**Action item**
All lines in the data that hold the word "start" need copying.

= Beginning of Section =

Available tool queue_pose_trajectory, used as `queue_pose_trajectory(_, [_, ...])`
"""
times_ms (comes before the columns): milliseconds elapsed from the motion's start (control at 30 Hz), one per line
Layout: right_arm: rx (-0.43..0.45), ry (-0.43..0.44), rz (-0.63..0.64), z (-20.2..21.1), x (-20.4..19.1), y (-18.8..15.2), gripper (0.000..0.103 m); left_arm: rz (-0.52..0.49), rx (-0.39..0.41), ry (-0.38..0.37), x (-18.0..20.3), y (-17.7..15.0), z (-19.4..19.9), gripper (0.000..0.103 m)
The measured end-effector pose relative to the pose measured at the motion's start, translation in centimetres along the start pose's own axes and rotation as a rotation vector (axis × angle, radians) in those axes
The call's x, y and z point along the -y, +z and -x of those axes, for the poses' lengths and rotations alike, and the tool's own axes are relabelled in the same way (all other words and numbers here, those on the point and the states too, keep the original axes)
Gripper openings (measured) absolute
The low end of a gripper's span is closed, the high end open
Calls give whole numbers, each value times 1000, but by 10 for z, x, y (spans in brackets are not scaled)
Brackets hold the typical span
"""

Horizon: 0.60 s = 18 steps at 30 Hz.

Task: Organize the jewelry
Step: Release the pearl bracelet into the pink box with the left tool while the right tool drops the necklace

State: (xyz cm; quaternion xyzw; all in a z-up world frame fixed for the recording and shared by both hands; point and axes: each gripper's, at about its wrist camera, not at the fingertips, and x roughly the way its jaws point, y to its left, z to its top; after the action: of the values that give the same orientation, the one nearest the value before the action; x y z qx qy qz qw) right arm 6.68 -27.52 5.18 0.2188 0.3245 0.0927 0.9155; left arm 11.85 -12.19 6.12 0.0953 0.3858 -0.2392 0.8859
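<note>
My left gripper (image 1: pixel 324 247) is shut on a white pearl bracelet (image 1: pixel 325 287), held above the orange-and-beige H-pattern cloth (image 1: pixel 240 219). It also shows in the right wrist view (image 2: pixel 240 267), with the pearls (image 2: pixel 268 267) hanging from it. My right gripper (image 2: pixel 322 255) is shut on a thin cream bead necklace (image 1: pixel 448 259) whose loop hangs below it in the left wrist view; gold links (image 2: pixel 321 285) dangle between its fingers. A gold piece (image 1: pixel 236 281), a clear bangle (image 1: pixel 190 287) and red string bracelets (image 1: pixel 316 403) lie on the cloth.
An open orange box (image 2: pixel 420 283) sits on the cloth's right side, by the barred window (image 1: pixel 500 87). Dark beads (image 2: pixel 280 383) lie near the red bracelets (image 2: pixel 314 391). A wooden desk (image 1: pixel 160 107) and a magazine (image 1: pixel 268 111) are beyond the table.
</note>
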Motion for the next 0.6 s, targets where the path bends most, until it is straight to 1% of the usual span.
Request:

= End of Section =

**Completed task**
times_ms (comes before the columns): milliseconds elapsed from the motion's start (control at 30 Hz), one per line
The measured end-effector pose relative to the pose measured at the motion's start, translation in centimetres along the start pose's own axes and rotation as a rotation vector (axis × angle, radians) in those axes

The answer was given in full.